__Requirement__
Please transcribe the data that follows, keeping every line exact.

Information supplied START

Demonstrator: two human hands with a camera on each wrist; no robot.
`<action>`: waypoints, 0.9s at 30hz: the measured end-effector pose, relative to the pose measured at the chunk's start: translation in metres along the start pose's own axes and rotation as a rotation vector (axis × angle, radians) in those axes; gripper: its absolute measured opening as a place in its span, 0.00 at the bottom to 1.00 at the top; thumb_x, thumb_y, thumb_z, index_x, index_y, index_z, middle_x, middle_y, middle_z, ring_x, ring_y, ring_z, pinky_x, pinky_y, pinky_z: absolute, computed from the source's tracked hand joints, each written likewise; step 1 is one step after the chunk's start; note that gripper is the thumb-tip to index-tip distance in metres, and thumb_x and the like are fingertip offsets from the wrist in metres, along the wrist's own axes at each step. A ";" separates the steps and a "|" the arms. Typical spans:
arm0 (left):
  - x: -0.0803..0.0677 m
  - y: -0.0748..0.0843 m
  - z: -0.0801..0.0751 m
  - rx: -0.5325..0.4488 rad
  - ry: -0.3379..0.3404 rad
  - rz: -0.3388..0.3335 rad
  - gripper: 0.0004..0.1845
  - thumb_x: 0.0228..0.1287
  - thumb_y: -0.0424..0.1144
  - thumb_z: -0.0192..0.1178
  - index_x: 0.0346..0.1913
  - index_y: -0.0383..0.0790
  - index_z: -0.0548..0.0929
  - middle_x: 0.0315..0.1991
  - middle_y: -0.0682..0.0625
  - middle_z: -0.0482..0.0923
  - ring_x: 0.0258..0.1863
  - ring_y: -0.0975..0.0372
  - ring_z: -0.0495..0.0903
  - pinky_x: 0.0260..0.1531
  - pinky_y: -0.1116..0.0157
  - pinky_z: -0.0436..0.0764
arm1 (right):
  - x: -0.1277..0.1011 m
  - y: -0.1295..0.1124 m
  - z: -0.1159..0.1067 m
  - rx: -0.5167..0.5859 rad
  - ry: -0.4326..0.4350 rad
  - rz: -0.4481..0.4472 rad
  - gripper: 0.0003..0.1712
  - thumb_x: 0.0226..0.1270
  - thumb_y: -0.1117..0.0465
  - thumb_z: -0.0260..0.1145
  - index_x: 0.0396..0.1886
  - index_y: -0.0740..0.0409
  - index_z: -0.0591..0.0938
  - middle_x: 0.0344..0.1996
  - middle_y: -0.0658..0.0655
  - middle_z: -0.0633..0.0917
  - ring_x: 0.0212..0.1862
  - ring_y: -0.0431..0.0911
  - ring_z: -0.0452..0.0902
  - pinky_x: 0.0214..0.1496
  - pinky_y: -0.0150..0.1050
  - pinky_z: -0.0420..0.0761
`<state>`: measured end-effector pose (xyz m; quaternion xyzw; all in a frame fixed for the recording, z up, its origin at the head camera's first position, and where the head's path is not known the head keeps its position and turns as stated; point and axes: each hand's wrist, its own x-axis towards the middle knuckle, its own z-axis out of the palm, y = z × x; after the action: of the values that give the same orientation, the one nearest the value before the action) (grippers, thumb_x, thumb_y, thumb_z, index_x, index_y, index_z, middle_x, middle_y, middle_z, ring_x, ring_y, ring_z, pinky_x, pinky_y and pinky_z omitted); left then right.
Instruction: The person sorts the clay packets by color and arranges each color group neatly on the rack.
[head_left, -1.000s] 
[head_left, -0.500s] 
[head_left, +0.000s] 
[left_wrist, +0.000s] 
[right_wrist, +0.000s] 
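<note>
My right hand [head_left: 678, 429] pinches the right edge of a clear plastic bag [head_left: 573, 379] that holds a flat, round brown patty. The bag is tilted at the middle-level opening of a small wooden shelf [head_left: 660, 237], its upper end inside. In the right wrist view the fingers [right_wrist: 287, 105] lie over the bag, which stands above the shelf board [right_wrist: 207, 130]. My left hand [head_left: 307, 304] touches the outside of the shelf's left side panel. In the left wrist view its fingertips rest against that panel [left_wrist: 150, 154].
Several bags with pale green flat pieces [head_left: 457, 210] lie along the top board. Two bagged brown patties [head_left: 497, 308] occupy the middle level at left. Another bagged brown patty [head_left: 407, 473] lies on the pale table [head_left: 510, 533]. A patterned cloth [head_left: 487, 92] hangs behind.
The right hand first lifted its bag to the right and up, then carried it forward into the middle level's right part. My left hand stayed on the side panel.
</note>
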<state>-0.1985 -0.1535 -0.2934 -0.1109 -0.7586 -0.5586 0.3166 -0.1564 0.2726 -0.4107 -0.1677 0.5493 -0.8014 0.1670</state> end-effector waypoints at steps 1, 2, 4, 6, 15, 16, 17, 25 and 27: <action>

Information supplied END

__Solution to this problem__
Demonstrator: two human hands with a camera on each wrist; no robot.
`<action>`: waypoints, 0.9s at 30hz: the measured end-effector pose, relative to the pose measured at the chunk's start: translation in metres along the start pose's own axes and rotation as a rotation vector (axis × angle, radians) in those axes; gripper: its absolute measured opening as a place in its span, 0.00 at the bottom to 1.00 at the top; thumb_x, thumb_y, thumb_z, index_x, index_y, index_z, middle_x, middle_y, middle_z, ring_x, ring_y, ring_z, pinky_x, pinky_y, pinky_z: absolute, computed from the source's tracked hand joints, each written likewise; step 1 is one step after the chunk's start; note that gripper is the thumb-tip to index-tip distance in metres, and thumb_x and the like are fingertip offsets from the wrist in metres, along the wrist's own axes at each step. A ";" separates the steps and a "|" the arms. Typical spans:
arm0 (left):
  - x: -0.0803..0.0677 m
  - y: -0.0748..0.0843 m
  - z: -0.0801..0.0751 m
  - rx: -0.5325..0.4488 rad
  - ry: -0.3379..0.3404 rad
  - rz: -0.3388..0.3335 rad
  - gripper: 0.0004..0.1845
  - thumb_x: 0.0228..0.1287
  - thumb_y: -0.0424..0.1144
  - thumb_z: -0.0192..0.1178
  - index_x: 0.0346..0.1913
  - index_y: -0.0383..0.0790
  - index_z: -0.0548..0.0929
  - middle_x: 0.0315..0.1991
  - middle_y: -0.0682..0.0625
  - middle_z: -0.0482..0.0923
  - ring_x: 0.0258..0.1863
  - ring_y: -0.0975..0.0372
  - ring_z: -0.0495..0.0903
  - pinky_x: 0.0260..0.1531
  - pinky_y: -0.1116..0.0157
  - pinky_z: -0.0436..0.0764
arm1 (right):
  - x: -0.1277..0.1011 m
  - y: -0.1295..0.1124 m
  - z: -0.1159..0.1067 m
  - rx: -0.5167..0.5859 rad
  - ry: -0.4326..0.4350 rad
  - rz: -0.4481..0.4472 rad
  - gripper: 0.0003..0.1712
  - thumb_x: 0.0226..0.1270
  - thumb_y: -0.1117..0.0465
  - thumb_z: -0.0260..0.1145
  - index_x: 0.0396..0.1886
  - index_y: -0.0740..0.0409
  - index_z: -0.0591..0.0938
  - middle_x: 0.0344..0.1996
  - middle_y: -0.0658..0.0655
  - middle_z: -0.0633..0.0917
  - ring_x: 0.0212..0.1862
  - ring_y: -0.0431..0.0911
  - ring_z: -0.0452..0.0902
  - pinky_x: 0.0214..0.1496
  - pinky_y: -0.0150..0.1050
  - pinky_z: -0.0420..0.0761
`<state>`: measured end-effector pose (xyz m; quaternion xyzw; all in a frame fixed for the recording, z up, its origin at the head camera's first position, and where the head's path is not known the head keeps its position and turns as stated; point and axes: each hand's wrist, its own x-axis towards the middle knuckle, its own z-axis out of the palm, y = z × x; after the action: of the values that give the same orientation, the one nearest the value before the action) (grippers, thumb_x, thumb_y, thumb_z, index_x, index_y, index_z, middle_x, middle_y, middle_z, ring_x, ring_y, ring_z, pinky_x, pinky_y and pinky_z omitted); left then right.
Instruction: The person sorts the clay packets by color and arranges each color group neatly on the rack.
[head_left, -1.000s] 
[head_left, -0.500s] 
[head_left, +0.000s] 
[left_wrist, +0.000s] 
[right_wrist, +0.000s] 
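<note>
My right hand [head_left: 678, 429] pinches the right edge of a clear plastic bag [head_left: 573, 379] that holds a flat, round brown patty. The bag is tilted at the middle-level opening of a small wooden shelf [head_left: 660, 237], its upper end inside. In the right wrist view the fingers [right_wrist: 287, 105] lie over the bag, which stands above the shelf board [right_wrist: 207, 130]. My left hand [head_left: 307, 304] touches the outside of the shelf's left side panel. In the left wrist view its fingertips rest against that panel [left_wrist: 150, 154].
Several bags with pale green flat pieces [head_left: 457, 210] lie along the top board. Two bagged brown patties [head_left: 497, 308] occupy the middle level at left. Another bagged brown patty [head_left: 407, 473] lies on the pale table [head_left: 510, 533]. A patterned cloth [head_left: 487, 92] hangs behind.
The right hand first lifted its bag to the right and up, then carried it forward into the middle level's right part. My left hand stayed on the side panel.
</note>
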<state>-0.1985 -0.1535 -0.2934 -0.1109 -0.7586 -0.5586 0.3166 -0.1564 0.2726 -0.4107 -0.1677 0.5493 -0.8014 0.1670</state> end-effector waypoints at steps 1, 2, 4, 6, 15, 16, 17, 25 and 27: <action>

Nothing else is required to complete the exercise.